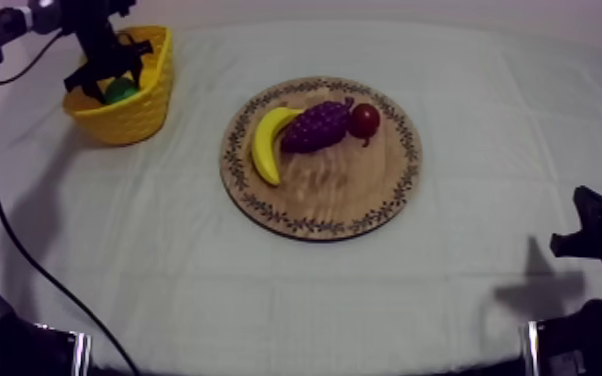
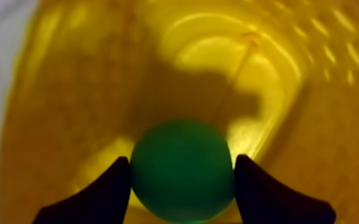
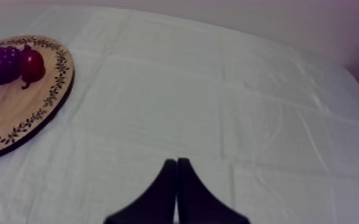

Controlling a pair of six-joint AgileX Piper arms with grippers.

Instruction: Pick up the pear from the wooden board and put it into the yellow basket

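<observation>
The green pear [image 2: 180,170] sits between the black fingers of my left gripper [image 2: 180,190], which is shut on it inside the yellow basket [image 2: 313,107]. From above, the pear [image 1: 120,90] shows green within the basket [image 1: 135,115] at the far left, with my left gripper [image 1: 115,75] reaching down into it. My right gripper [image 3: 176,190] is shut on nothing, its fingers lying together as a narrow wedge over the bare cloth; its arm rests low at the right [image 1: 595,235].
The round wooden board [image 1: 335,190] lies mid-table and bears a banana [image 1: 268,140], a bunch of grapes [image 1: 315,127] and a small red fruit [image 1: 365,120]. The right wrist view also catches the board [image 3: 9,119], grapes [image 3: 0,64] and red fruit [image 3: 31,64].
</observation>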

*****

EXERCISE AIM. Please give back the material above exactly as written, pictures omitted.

YOUR RESPONSE.
Controlling a pair of six-joint AgileX Piper arms with grippers.

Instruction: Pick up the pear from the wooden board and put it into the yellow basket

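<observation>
The green pear [image 2: 180,170] sits between the black fingers of my left gripper [image 2: 180,190], which is shut on it inside the yellow basket [image 2: 313,107]. From above, the pear [image 1: 120,90] shows green within the basket [image 1: 135,115] at the far left, with my left gripper [image 1: 115,75] reaching down into it. My right gripper [image 3: 176,190] is shut on nothing, its fingers lying together as a narrow wedge over the bare cloth; its arm rests low at the right [image 1: 595,235].
The round wooden board [image 1: 335,190] lies mid-table and bears a banana [image 1: 268,140], a bunch of grapes [image 1: 315,127] and a small red fruit [image 1: 365,120]. The right wrist view also catches the board [image 3: 9,119], grapes [image 3: 0,64] and red fruit [image 3: 31,64].
</observation>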

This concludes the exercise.